People want to own the art they love. Artists of all mediums understand this, especially those that garnered their corners of social media early on. It’s not uncommon to be able to watch time-lapse videos of artists drawing or painting right on Instagram or Youtube. 

These time-lapsed videos easily turn into purchasable links where fans can buy those same pieces and exhibit them in their homes, such as Stolen by Adrian Brandon. 

In this recent series as a reflection of the deaths of unarmed black women, men, and children he offers time-lapsed coloring of portraits of those “Stolen” where the color that is visible is representative of the years they lived prior to their murders–1 minute of color for each year of life. 
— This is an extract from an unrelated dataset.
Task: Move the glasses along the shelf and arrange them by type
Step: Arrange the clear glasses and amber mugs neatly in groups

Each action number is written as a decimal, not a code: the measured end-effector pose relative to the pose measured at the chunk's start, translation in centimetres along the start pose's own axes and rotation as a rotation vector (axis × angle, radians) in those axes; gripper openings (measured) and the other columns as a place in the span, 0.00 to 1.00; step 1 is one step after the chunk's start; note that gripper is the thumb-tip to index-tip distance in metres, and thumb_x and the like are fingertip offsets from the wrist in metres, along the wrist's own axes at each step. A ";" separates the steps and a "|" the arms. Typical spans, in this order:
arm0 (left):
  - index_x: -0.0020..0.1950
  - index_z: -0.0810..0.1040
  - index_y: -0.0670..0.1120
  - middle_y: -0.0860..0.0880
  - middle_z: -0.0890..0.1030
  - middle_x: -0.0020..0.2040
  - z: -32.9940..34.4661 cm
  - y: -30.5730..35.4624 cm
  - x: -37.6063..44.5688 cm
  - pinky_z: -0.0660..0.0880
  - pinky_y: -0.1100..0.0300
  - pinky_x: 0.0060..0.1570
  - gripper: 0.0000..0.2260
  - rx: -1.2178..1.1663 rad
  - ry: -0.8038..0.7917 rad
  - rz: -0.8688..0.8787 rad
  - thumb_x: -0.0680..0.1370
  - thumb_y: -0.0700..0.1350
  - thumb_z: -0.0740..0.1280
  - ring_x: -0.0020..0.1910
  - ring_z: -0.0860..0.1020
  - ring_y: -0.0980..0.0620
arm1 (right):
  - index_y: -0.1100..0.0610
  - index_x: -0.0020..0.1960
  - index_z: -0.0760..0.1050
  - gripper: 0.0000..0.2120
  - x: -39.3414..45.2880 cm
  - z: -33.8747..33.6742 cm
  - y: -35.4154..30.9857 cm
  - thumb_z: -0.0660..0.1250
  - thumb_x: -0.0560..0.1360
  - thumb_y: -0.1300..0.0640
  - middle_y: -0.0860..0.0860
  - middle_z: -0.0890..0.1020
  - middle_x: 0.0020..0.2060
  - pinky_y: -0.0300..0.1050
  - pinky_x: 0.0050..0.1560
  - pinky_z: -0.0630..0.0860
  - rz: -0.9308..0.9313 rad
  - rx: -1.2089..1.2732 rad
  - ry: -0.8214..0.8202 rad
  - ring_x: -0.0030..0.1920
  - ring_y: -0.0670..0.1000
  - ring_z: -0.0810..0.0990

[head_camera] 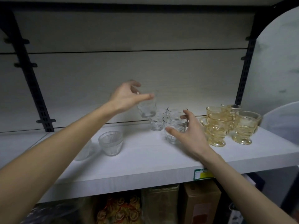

With the advent of art now being viewable from the start of a piece to its completion, followers of artists are becoming equally as invested in the artist. Artists will find their fans also come from various economic statuses, that should not necessarily hinge on whether or not they can own a piece of that artist. So, with ease of access also comes various means of reproduction. Those who couldn’t afford art now can, with the use of digital reprints, e-wallpapers, downloads, and other low-cost means of duplication. 

Mobility and online visibility in fine art also supports those who cannot leave their homes due to immobility, disability, or city-wide lock-downs due to COVID-19. These circumstances make the internet an oyster and turn the web into a makeshift galleries and make independent artists and galleries household names. 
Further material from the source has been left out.